### Data extract
BEGIN

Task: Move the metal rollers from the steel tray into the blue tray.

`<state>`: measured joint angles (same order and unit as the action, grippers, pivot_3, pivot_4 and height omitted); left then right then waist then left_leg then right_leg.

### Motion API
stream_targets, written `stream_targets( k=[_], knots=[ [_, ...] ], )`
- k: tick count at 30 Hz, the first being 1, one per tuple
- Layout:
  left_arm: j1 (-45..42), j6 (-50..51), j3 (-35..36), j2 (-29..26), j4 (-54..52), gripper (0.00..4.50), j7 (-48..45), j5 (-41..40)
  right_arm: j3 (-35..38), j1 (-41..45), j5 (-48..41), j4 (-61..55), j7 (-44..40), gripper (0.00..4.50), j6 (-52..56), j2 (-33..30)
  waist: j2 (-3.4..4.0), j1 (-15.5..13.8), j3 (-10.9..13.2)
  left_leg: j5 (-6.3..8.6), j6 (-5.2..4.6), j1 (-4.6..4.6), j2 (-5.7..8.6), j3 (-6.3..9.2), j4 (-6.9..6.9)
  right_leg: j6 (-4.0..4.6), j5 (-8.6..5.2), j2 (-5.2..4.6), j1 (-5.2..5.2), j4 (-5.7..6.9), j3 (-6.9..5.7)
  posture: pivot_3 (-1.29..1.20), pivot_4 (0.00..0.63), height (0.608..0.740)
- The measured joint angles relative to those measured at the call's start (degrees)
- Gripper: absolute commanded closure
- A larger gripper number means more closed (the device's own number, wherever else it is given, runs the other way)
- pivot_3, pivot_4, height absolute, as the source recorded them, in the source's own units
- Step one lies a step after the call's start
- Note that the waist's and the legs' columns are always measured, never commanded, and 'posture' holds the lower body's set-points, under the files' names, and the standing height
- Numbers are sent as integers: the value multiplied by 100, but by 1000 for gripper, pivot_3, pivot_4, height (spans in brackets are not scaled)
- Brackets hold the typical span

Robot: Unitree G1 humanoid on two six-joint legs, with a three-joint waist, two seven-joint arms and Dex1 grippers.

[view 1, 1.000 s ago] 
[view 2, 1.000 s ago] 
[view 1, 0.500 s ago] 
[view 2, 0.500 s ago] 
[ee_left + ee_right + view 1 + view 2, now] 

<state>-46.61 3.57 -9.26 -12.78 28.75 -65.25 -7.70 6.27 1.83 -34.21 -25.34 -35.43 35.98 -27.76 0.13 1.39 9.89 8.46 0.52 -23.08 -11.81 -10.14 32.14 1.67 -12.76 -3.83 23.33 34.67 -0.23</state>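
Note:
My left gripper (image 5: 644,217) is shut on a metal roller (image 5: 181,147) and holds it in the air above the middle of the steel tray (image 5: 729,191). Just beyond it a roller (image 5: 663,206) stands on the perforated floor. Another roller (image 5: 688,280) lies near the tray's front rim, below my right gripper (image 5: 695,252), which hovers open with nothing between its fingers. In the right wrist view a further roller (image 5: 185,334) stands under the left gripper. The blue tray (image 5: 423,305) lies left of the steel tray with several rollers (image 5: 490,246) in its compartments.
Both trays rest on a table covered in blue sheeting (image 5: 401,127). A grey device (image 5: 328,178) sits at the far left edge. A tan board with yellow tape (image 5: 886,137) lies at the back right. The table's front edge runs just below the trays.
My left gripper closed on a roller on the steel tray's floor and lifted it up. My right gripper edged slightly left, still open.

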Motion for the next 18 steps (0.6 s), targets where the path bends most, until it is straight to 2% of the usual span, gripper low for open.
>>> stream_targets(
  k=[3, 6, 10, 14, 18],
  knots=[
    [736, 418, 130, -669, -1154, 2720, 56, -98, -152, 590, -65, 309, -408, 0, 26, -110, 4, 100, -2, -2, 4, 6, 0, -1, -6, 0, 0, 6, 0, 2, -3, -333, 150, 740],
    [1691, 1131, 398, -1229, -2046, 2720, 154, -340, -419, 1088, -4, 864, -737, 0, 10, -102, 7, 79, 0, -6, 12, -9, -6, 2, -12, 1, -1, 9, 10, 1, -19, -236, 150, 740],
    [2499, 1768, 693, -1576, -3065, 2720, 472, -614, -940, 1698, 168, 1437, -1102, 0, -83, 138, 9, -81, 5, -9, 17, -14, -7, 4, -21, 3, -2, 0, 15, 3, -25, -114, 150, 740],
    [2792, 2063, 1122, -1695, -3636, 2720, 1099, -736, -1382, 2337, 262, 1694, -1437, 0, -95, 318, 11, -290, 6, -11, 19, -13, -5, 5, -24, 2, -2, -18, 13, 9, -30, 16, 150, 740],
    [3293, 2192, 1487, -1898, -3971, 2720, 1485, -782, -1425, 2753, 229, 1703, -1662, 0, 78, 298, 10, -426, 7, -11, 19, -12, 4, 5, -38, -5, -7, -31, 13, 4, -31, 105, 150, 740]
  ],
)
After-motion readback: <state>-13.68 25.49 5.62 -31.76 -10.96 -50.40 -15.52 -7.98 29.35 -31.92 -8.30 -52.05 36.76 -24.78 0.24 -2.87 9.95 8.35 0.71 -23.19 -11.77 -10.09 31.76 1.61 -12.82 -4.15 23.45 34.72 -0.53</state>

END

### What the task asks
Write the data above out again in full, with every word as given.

### Exercise answer
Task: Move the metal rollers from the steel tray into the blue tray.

`<state>`: measured joint angles (same order and unit as the action, grippers, pivot_3, pivot_4 and height omitted); left then right then waist then left_leg then right_leg.

### Motion API
stream_targets, written `stream_targets( k=[_], knots=[ [_, ...] ], )`
- k: tick count at 30 Hz, the first being 1, one per tuple
- Layout:
  left_arm: j1 (-45..42), j6 (-50..51), j3 (-35..36), j2 (-29..26), j4 (-54..52), gripper (0.00..4.50), j7 (-48..45), j5 (-41..40)
  right_arm: j3 (-35..38), j1 (-41..45), j5 (-48..41), j4 (-61..55), j7 (-44..40), gripper (0.00..4.50), j6 (-52..56), j2 (-33..30)
  waist: j2 (-3.4..4.0), j1 (-15.5..13.8), j3 (-10.9..13.2)
  left_leg: j5 (-6.3..8.6), j6 (-5.2..4.6), j1 (-4.6..4.6), j2 (-5.7..8.6), j3 (-6.3..9.2), j4 (-6.9..6.9)
  right_leg: j6 (-4.0..4.6), j5 (-8.6..5.2), j2 (-5.2..4.6), j1 (-5.2..5.2), j4 (-5.7..6.9), j3 (-6.9..5.7)
  posture: pivot_3 (-1.29..1.20), pivot_4 (0.00..0.63), height (0.608..0.740)
- The measured joint angles relative to those measured at the call's start (degrees)
- Gripper: absolute commanded closure
- A larger gripper number means more closed (the device's own number, wherever else it is given, runs the other way)
- pivot_3, pivot_4, height absolute, as the source recorded them, in the source's own units
- Step one lies a step after the call's start
- Note that the waist's and the legs' columns are always measured, never commanded, and 'posture' holds the lower body's set-points, under the files' names, and the standing height
- Numbers are sent as integers: the value multiplied by 100, but by 1000 for gripper, pivot_3, pivot_4, height (spans in brackets are not scaled)
- Brackets hold the typical span

Robot: Unitree G1 humanoid on two six-joint legs, with a three-joint waist, two seven-joint arms and Dex1 grippers.

[view 1, 1.000 s ago] 
[view 2, 1.000 s ago] 
[view 1, 0.500 s ago] 
[view 2, 0.500 s ago] 
[ee_left + ee_right + view 1 + view 2, now] 

<state>-46.61 3.57 -9.26 -12.78 28.75 -65.25 -7.70 6.27 1.83 -34.21 -25.34 -35.43 35.98 -27.76 0.13 1.39 9.89 8.46 0.52 -23.08 -11.81 -10.14 32.14 1.67 -12.76 -3.83 23.33 34.67 -0.23</state>
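Note:
My left gripper (image 5: 644,217) is shut on a metal roller (image 5: 181,147) and holds it in the air above the middle of the steel tray (image 5: 729,191). Just beyond it a roller (image 5: 663,206) stands on the perforated floor. Another roller (image 5: 688,280) lies near the tray's front rim, below my right gripper (image 5: 695,252), which hovers open with nothing between its fingers. In the right wrist view a further roller (image 5: 185,334) stands under the left gripper. The blue tray (image 5: 423,305) lies left of the steel tray with several rollers (image 5: 490,246) in its compartments.
Both trays rest on a table covered in blue sheeting (image 5: 401,127). A grey device (image 5: 328,178) sits at the far left edge. A tan board with yellow tape (image 5: 886,137) lies at the back right. The table's front edge runs just below the trays.
My left gripper closed on a roller on the steel tray's floor and lifted it up. My right gripper edged slightly left, still open.
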
Motion for the next 18 steps (0.6 s), targets where the path bends most, until it is straight to 2% of the usual span, gripper low for open.
>>> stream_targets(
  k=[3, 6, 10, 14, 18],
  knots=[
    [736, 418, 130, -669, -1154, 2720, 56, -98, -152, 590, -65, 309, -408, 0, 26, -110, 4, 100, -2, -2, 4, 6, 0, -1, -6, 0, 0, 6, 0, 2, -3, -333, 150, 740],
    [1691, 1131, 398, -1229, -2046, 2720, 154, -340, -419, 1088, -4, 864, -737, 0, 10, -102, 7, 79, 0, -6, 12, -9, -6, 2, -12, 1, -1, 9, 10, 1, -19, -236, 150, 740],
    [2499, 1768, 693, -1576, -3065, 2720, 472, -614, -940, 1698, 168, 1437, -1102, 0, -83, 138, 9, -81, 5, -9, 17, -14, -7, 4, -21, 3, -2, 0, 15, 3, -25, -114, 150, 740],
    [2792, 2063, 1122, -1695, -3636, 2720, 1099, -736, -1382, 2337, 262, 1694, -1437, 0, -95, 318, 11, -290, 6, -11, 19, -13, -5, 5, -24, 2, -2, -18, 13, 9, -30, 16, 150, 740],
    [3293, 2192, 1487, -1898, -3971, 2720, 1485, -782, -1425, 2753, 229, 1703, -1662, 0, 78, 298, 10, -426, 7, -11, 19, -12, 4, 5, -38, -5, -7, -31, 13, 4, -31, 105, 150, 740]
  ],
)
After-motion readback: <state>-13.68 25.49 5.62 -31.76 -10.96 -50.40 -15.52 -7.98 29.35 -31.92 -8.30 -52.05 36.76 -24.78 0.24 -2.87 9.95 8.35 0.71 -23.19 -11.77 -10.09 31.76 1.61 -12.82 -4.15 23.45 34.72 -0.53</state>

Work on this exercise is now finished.